#### [PROBLEM DETAILS]
Would you repeat exactly the part of the listing below that runs from the line containing "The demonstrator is" down to the line containing "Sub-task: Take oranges", inclusive, and nothing else?

#### [COLLECTED MATERIAL]
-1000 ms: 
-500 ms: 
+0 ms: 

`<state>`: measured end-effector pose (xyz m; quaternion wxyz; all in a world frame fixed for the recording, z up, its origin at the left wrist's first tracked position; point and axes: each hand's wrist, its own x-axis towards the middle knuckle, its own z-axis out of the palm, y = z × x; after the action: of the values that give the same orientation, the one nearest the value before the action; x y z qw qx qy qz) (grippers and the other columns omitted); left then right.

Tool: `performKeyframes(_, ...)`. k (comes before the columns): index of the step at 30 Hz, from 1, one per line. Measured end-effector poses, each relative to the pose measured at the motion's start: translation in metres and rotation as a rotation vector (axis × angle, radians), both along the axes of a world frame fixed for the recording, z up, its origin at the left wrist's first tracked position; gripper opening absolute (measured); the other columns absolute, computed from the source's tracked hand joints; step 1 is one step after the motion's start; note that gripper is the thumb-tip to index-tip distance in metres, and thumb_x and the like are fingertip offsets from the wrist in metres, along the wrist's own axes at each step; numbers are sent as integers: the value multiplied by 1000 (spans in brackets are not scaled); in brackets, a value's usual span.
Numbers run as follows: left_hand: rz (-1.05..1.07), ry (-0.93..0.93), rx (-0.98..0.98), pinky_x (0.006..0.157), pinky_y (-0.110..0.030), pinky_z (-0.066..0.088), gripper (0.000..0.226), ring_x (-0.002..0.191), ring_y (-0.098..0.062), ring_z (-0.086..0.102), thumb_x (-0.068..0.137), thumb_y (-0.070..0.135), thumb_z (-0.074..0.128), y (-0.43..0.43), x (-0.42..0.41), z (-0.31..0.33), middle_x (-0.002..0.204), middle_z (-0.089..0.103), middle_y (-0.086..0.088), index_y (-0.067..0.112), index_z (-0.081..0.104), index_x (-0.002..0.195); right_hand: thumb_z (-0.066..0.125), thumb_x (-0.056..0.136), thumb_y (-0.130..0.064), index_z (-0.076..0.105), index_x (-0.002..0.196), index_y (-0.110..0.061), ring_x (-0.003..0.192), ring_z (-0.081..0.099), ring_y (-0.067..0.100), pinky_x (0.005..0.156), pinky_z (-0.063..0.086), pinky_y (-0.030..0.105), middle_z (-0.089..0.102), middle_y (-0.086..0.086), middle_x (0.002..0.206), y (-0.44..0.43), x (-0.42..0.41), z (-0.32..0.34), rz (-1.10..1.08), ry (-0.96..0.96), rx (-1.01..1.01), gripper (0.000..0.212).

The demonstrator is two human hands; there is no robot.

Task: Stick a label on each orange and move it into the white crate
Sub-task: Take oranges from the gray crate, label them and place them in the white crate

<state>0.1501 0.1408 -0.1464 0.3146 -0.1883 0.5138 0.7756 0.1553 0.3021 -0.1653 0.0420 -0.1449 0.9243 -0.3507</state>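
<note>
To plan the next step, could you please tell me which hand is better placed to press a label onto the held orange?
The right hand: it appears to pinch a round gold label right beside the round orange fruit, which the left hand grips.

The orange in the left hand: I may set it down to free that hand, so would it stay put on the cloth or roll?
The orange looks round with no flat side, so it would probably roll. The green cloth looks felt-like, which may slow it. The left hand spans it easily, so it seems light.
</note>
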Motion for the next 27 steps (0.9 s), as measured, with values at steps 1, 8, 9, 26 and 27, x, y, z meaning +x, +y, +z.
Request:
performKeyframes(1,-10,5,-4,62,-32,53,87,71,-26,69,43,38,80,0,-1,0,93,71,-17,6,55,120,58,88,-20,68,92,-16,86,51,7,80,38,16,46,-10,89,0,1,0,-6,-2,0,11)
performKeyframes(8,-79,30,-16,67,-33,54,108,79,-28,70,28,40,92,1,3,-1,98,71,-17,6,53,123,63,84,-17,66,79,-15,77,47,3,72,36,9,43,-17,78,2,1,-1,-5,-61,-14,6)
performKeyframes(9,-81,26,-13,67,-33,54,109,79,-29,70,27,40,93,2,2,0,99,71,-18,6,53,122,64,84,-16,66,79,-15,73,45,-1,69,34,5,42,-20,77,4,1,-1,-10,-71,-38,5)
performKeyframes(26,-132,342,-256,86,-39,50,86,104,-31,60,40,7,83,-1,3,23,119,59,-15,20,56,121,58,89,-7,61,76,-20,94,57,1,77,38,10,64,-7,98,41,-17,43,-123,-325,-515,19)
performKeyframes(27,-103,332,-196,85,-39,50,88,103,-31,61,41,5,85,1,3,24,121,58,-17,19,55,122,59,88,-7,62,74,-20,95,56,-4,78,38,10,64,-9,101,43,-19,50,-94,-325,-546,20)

#### [PROBLEM SOLUTION]
The demonstrator is two human hands; there is no robot.

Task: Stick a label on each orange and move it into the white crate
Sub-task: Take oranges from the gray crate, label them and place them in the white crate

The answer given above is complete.